__Exercise prompt__.
Copy the entries exactly, through the "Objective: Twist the" line.
···
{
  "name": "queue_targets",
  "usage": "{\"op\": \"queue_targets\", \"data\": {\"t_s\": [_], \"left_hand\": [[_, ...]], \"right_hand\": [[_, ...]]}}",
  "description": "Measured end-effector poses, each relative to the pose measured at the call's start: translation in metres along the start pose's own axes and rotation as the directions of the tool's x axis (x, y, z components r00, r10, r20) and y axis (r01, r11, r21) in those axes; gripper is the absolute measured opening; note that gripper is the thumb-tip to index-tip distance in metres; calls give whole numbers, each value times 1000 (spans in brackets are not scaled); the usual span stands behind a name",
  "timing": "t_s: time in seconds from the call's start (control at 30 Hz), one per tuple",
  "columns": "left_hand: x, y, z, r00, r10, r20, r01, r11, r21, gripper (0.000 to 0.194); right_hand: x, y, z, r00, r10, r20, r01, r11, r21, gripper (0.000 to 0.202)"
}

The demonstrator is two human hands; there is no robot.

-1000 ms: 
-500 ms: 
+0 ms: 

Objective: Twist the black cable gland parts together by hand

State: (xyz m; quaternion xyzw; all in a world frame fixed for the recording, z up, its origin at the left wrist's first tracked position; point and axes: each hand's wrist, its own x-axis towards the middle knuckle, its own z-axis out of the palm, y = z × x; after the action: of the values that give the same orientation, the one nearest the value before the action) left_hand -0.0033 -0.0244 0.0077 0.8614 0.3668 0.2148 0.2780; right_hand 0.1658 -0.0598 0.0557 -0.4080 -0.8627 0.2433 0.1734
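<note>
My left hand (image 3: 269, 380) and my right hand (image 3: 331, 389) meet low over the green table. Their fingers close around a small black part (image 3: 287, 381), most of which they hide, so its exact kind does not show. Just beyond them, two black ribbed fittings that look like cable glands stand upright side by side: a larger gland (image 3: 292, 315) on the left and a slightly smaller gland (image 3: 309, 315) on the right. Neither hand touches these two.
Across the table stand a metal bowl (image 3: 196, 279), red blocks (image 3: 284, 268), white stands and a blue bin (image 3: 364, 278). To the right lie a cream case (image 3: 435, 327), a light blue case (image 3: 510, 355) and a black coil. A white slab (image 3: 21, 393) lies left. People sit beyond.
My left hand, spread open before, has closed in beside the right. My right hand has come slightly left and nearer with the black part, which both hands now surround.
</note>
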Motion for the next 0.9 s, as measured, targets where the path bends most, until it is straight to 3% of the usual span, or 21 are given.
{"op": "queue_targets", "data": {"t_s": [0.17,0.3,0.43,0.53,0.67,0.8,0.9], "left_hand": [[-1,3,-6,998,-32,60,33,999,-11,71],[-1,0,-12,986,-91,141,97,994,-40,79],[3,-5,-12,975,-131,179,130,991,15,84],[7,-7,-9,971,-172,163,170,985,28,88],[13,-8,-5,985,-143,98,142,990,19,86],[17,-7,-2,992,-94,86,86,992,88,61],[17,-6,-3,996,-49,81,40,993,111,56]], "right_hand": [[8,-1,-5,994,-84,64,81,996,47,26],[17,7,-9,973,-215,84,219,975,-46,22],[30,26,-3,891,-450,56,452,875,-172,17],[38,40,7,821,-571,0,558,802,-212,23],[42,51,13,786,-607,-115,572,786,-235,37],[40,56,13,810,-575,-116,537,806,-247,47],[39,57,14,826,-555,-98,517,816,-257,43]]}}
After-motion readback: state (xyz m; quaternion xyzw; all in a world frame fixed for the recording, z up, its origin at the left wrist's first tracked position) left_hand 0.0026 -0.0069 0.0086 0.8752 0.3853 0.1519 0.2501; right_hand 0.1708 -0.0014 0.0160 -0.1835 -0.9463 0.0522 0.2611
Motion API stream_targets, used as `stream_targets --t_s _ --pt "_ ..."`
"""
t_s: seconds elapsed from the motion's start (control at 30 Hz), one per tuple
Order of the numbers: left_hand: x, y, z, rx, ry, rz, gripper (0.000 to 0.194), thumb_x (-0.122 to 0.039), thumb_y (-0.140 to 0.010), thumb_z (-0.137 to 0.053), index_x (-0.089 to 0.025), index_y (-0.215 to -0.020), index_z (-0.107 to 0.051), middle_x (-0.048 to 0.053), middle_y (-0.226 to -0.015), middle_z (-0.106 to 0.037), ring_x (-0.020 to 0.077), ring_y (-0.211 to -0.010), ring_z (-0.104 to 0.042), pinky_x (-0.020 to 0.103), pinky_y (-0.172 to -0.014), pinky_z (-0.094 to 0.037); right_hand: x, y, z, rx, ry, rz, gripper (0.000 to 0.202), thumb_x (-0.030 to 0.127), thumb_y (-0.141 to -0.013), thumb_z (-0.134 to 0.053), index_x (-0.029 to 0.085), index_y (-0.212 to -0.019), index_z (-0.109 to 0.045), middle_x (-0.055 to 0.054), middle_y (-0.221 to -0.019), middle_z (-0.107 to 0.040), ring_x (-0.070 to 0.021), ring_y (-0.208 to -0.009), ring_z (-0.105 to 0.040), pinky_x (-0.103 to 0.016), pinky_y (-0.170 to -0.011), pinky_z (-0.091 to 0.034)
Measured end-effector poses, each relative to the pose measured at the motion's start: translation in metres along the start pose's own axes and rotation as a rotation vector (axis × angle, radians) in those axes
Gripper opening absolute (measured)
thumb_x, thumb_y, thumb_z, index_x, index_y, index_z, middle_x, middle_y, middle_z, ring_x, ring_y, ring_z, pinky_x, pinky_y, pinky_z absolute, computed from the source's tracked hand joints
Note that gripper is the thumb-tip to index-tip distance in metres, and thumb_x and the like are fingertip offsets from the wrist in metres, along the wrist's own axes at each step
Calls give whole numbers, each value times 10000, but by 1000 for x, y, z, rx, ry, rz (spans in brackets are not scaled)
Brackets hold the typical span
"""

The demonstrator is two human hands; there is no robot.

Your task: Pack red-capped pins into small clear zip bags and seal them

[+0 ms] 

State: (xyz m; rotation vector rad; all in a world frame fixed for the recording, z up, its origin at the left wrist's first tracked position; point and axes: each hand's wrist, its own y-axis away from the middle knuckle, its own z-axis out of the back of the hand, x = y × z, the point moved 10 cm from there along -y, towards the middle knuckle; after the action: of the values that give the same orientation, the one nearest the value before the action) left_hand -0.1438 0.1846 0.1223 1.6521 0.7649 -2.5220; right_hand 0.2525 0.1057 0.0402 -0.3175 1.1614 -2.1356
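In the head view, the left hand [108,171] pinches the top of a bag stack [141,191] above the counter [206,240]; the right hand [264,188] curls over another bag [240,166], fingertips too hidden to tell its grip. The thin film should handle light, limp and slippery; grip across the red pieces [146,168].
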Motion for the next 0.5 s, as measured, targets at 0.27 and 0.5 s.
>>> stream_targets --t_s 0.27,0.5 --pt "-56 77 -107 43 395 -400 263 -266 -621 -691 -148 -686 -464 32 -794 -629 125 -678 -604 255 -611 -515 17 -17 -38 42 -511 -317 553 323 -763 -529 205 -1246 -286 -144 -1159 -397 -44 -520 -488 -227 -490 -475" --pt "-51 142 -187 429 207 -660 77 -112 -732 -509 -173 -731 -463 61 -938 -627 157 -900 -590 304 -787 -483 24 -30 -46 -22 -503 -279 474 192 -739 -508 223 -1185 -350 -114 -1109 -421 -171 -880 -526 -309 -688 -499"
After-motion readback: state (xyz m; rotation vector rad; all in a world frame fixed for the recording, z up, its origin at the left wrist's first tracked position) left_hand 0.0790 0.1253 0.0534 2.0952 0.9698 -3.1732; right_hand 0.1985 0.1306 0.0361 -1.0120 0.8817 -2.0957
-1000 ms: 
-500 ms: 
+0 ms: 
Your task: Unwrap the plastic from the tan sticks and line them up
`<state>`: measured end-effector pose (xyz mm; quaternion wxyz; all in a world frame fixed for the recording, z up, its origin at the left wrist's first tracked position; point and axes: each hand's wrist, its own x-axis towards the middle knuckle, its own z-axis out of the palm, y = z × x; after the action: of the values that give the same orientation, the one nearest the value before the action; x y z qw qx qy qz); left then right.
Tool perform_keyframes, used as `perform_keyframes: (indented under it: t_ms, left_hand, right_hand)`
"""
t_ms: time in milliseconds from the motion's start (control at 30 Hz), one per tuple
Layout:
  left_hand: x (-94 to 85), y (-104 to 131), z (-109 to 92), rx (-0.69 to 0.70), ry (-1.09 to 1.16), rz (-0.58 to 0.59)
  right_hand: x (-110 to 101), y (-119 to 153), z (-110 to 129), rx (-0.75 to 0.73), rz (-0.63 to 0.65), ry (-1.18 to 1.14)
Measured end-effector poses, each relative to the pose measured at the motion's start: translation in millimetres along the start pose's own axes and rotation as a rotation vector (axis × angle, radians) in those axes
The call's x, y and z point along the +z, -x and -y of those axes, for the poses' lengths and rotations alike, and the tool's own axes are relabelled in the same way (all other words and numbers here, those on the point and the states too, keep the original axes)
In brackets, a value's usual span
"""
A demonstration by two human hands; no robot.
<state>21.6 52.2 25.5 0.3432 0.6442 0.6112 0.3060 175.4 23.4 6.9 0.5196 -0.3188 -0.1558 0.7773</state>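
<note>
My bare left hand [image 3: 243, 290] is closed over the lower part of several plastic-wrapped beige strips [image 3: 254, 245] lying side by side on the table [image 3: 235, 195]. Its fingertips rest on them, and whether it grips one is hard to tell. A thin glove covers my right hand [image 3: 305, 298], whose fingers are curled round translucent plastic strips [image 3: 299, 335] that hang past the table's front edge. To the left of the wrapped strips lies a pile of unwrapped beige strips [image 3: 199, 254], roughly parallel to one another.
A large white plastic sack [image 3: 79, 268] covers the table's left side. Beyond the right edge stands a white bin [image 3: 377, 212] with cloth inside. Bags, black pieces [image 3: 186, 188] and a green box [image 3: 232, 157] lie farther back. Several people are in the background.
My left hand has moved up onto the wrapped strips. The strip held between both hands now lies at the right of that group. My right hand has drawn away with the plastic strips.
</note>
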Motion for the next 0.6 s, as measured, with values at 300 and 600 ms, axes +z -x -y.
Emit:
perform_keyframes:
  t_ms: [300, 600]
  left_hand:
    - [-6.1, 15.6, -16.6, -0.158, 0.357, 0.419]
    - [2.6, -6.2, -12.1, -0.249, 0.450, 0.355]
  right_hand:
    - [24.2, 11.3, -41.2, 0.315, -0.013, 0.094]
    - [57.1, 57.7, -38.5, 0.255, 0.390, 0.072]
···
__Solution to this task__.
{
  "name": "queue_targets",
  "usage": "{\"op\": \"queue_targets\", \"data\": {\"t_s\": [_], \"left_hand\": [[_, ...]], \"right_hand\": [[_, ...]]}}",
  "description": "Measured end-effector poses, each relative to the pose measured at the call's start: translation in metres along the start pose's own axes and rotation as the directions of the tool's x axis (x, y, z components r00, r10, r20) and y axis (r01, r11, r21) in those axes; gripper is the absolute measured opening; note that gripper is the thumb-tip to index-tip distance in metres; calls give whole numbers, each value times 1000 (spans in brackets are not scaled); the usual span stands behind a name",
  "timing": "t_s: time in seconds from the call's start (control at 30 Hz), one per tuple",
  "columns": "left_hand: x, y, z, r00, r10, r20, r01, r11, r21, gripper (0.000 to 0.194); right_hand: x, y, z, r00, r10, r20, r01, r11, r21, gripper (0.000 to 0.202)"
}

The demonstrator is two human hands; there is no robot.

-1000 ms: 
-500 ms: 
+0 ms: 

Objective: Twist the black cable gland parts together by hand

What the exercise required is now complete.